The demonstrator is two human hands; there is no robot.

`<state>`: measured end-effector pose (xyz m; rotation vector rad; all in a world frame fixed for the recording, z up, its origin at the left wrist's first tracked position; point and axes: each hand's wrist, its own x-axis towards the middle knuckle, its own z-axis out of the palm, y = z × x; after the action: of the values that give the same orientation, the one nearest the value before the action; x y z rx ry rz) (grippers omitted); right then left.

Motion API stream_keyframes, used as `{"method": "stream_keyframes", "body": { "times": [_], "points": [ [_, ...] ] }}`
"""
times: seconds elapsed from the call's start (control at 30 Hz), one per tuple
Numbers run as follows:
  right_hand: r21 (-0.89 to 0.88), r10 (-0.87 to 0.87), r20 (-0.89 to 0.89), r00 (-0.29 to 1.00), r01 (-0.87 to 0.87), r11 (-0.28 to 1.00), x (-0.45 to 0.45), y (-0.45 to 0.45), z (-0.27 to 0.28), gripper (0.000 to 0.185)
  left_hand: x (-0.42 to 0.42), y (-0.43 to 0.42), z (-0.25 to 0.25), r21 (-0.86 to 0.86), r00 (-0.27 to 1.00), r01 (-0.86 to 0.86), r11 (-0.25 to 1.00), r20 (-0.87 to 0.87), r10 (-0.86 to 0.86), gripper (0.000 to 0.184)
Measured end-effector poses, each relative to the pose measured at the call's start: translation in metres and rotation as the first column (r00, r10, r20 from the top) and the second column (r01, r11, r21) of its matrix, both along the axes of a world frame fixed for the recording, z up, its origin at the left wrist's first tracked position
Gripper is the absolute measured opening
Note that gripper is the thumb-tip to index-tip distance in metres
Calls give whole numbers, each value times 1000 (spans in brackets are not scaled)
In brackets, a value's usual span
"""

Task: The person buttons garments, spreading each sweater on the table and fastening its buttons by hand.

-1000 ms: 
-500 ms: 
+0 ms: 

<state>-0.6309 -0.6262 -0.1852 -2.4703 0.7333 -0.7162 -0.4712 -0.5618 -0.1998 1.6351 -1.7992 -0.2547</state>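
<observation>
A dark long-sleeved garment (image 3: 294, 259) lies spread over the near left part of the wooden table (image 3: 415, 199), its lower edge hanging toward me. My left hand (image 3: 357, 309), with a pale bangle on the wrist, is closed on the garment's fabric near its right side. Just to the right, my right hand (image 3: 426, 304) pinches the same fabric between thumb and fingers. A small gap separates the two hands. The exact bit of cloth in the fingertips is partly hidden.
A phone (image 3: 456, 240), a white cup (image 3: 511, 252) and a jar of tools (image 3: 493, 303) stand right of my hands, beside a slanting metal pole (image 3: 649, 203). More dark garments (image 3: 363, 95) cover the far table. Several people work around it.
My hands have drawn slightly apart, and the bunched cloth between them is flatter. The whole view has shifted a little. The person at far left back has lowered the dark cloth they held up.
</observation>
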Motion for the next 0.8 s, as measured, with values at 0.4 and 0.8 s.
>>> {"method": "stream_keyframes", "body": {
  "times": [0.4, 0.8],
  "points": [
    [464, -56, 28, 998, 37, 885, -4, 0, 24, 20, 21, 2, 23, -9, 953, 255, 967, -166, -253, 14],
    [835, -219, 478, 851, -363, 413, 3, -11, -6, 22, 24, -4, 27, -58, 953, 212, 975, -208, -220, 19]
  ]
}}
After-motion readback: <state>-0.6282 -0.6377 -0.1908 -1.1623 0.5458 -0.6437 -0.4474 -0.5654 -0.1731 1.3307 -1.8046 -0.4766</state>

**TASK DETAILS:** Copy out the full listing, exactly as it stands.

**REPLY TO THE TASK:**
The demonstrator is two human hands; there is no robot.

`<state>`: measured end-effector pose (xyz m; rotation vector rad; all in a world frame fixed for the recording, z up, its origin at the left wrist's first tracked position; point and axes: each hand's wrist, its own x-axis towards the middle knuckle, its own z-axis out of the palm, y = z × x; after the action: of the values that give the same orientation, the one nearest the value before the action; x y z rx ry rz) (grippers omitted); right then left.

Motion API stream_keyframes, used as `{"method": "stream_keyframes", "body": { "times": [_], "points": [ [_, ...] ] }}`
"""
times: seconds elapsed from the call's start (control at 30 Hz), one per tuple
Numbers run as follows:
  right_hand: r21 (-0.89 to 0.88), r10 (-0.87 to 0.87), r20 (-0.89 to 0.89), r00 (-0.29 to 1.00), r01 (-0.87 to 0.87), r11 (-0.28 to 1.00), x (-0.45 to 0.45), y (-0.45 to 0.45), z (-0.27 to 0.28), gripper (0.000 to 0.185)
  left_hand: x (-0.42 to 0.42), y (-0.43 to 0.42), z (-0.25 to 0.25), r21 (-0.86 to 0.86), r00 (-0.27 to 1.00), r01 (-0.86 to 0.86), r11 (-0.25 to 1.00), r20 (-0.87 to 0.87), r10 (-0.86 to 0.86), gripper (0.000 to 0.184)
Measured end-effector poses, each relative to the pose measured at the call's start: translation in metres and rotation as the first column (r00, r10, r20 from the top) and the second column (r01, r11, r21) of its matrix, both along the axes of a world frame fixed for the recording, z up, its origin at the left wrist's first tracked position
Gripper is the absolute measured opening
Note that gripper is the thumb-tip to index-tip distance in metres
Calls give whole numbers, each value times 1000 (spans in brackets are not scaled)
In brackets, a value's usual span
"""

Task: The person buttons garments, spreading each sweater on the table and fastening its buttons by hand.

-1000 ms: 
-500 ms: 
+0 ms: 

<state>-0.6309 -0.6262 -0.1852 -2.4703 0.7333 -0.7162 -0.4712 -0.5618 -0.1998 1.6351 -1.7992 -0.2547</state>
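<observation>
A dark long-sleeved garment (image 3: 294, 259) lies spread over the near left part of the wooden table (image 3: 415, 199), its lower edge hanging toward me. My left hand (image 3: 357, 309), with a pale bangle on the wrist, is closed on the garment's fabric near its right side. Just to the right, my right hand (image 3: 426, 304) pinches the same fabric between thumb and fingers. A small gap separates the two hands. The exact bit of cloth in the fingertips is partly hidden.
A phone (image 3: 456, 240), a white cup (image 3: 511, 252) and a jar of tools (image 3: 493, 303) stand right of my hands, beside a slanting metal pole (image 3: 649, 203). More dark garments (image 3: 363, 95) cover the far table. Several people work around it.
My hands have drawn slightly apart, and the bunched cloth between them is flatter. The whole view has shifted a little. The person at far left back has lowered the dark cloth they held up.
</observation>
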Motion for the next 0.8 s, as measured, with values at 0.4 and 0.8 s.
>>> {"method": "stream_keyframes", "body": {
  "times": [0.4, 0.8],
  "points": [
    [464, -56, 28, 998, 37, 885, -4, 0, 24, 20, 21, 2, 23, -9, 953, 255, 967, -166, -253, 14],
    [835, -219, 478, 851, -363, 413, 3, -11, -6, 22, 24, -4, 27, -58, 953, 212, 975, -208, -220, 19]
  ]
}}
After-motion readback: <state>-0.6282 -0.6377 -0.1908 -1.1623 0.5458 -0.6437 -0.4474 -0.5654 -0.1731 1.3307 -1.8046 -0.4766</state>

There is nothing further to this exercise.